As the preface points out, the workshopping method can be quite effective. I have been through numerous workshops as both an undergraduate and graduate student of creative writing, and some comments do seem to hone in on, or affirm, what needs to be revised in the work to make it better. Yet the preface also points out that this method of teaching can backfire on some of the elements of what can make writing successful, such as "prewriting," or the time considering ideas and alternatives for the work (xiv). Also, workshopping might encourage students to write for the approval of the other students, rather than for craft or expression itself, with attention to audience later. I find this true enough; there have been numerous times when a well-meaning student (or even instructor) has offered advice that just didn't pertain to what I was trying to do. I was once warned by one of my creative writing professors, Sterling Watson, that eventually I would find myself wanting to wean off the workshopping process; I have to admit that this year I am finding that to be true. I still find feedback valuable, but now I tend to seek it from writers who understand what messages I am trying to put out there. I'm not trying to write for mass approval.

Moxley touches on some of the similarities between composition and creative writing processes that a teacher should be aware of and emphasize when it comes to his pedagogical approach. Again, prewriting techniques are emphasized, but also touched on are revision, understanding "inner speech" or writing from personal experience, the unconscious or "right brain," and images, literatures, and research that might generate creative writing (xvii). Also, Moxley believes that creative writing pedagogy should include researching material, good when developing credible detail and also analyzing appropriate markets for finished materials.

So far, the intersections I find most interesting for possible research in the intersections between creative and composition theories and pedagogy are:

Prewriting;
Research;
Expressivism;
Workshopping; and
Style.

Sunday, June 05, 2005

"Going to See the Elephants: Our Duty as Storytellers" by George Garrett.

Garrett, George. "Our Duty as Storytellers." Creating Fiction. Julie Checkoway, ed. Cincinnati: Story Press, 1999.
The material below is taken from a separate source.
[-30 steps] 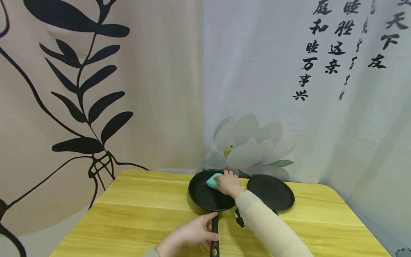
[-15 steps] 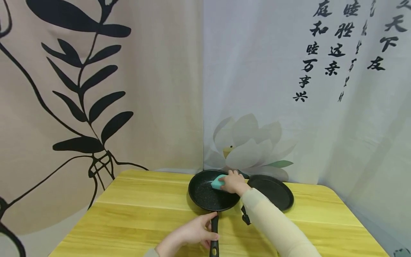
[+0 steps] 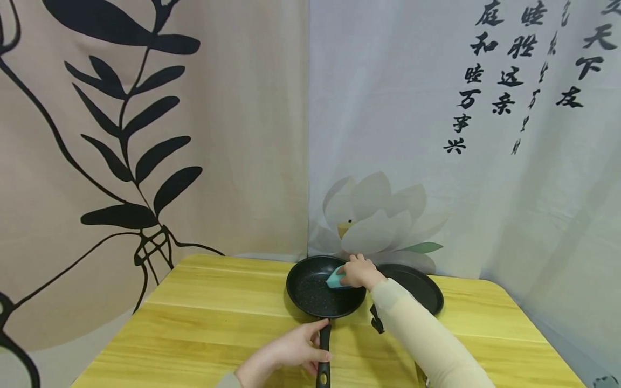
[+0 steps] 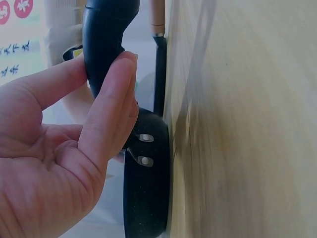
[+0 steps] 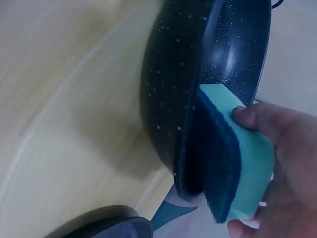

In this chapter, Garrett says storytelling has "magic and mystery at the heart of it" (2). The creative process is something that people still don't understand and breaks any rules we might think up about it. The process of writing is creative, and no one knows what will make them feel creative until they give it a shot, or to follow the "original impulse." Garrett says our onlly responsibility as a creative writer is to tell the story as "honestly and accurately as possible" (3).

This might be one glaring difference between those who study writing as composition, and those people who see it as a creative process. While I'm generalizing here, it seems compositionists feel compelled to break down the process and explain it through theory and process. Creative writers seem to want to shrug and say, "I have no idea how I'm doing it. But I'm doing it." However, there is still correlation between the groups, as creative writers still break down the process as craft techniques -- character, theme, point of view, conflict, etc. -- while compositionists might see it more as "focus" (similar to theme), development, organization, style (same here for creative writers), etc.

Another similarity between compositionists and creative writers is the need to feel the audience is swayed somehow by reading the work. In composition I have heard this described as "appeals," or appealing to a reader's ethos, pathos, and logos in order to be effective. Garrett puts the emphasis in this chater on ethos, or emotion, saying the writer should "call up and to appeal to the emotions of our audience (one reader at a time) ... That is our currency as hunter-players, the universal coinage of laughter and tears" (3).